That was in the mid 90's but I'm sure the same thing is still happening today.
Pensioners will eventually die, but that old COBOL code never will! :)

------
phaedrus
I wrote a piece of network test software for NASA on an internship. Now, I
must here stop and say that the Johnson Space Center outsources their IT
security to a contracting company, who is based out of another state, and who
is batshit paranoid and completely unwilling to admit the existence of
anything but Windows and Office. I had to escalate up three levels just to get
authorization to hook up a computer running this scary thing called "Linux" to
their network.

Anyway I built a test computer with two NICs in it: one was connected to the
official network so I could get internet for Linux updates and to do research,
and the other was connected to my private test network.
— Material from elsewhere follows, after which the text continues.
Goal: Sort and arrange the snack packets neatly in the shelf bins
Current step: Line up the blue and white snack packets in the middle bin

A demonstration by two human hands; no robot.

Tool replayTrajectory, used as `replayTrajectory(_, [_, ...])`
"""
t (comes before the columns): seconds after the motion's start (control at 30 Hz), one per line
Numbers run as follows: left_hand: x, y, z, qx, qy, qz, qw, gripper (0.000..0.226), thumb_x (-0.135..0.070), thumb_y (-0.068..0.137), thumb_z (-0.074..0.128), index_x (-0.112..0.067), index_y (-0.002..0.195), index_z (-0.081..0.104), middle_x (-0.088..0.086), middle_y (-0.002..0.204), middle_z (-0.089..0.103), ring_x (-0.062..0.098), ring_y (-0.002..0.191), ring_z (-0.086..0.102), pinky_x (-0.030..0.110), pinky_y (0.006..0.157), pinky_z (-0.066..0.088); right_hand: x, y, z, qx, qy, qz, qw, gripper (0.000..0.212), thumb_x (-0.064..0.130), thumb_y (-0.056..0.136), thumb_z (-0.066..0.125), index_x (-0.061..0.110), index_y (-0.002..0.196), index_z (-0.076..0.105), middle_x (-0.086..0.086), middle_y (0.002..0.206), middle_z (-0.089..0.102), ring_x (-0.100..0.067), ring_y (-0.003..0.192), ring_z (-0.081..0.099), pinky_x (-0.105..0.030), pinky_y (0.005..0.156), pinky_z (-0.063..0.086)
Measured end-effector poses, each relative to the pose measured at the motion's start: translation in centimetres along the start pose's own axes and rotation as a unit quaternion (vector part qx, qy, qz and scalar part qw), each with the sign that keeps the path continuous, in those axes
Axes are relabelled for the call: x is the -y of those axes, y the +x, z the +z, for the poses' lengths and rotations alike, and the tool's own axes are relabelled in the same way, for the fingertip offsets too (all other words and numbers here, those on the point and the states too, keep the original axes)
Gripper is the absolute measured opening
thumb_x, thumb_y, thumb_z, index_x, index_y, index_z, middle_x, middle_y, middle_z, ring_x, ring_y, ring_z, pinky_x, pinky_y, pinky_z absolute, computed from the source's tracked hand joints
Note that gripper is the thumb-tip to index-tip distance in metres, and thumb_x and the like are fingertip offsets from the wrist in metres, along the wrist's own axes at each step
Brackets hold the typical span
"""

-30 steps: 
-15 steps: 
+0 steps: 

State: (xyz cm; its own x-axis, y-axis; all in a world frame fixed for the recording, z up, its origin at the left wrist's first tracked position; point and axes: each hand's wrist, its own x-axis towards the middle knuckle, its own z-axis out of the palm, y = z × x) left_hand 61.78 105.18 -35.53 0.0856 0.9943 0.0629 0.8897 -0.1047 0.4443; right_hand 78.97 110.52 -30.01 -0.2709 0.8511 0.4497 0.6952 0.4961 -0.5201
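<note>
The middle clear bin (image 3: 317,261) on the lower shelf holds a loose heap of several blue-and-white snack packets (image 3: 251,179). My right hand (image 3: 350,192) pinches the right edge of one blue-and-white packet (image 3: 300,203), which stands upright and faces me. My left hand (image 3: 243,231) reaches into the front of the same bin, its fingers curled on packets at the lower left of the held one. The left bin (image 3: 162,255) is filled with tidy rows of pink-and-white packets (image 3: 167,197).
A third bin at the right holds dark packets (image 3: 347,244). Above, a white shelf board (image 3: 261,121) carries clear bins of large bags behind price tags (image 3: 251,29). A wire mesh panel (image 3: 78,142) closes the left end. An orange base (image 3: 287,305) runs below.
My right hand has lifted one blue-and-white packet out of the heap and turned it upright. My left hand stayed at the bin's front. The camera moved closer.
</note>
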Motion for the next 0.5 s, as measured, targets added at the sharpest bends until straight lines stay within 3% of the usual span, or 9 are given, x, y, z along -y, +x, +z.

While testing the
software I wrote, which is capable of sending low-level "raw" ethernet
packets, I sent 10,000 maliciously malformed IP packets from a MAC address of
"00 00 00 00 00 00" to make sure I couldn't crash the other copy of my program
receiving it across the test network no matter what it received.

Unfortunately, after hitting enter I realized I'd typed the wrong ethN port,
and actually sent the 10,000 malformed packets across the official network.
They weren't directed at anything, but they did reach the switch and probably
triggered an IDS. Oops.

I found out later that the IT people, not content to just turn off my access,
actually drove out and physically disconnected my ethernet cable from their
switch!

------
RyanMcGreal
The probability of this discussion thread ultimately containing at least one
`rm -rf` must be close to 1.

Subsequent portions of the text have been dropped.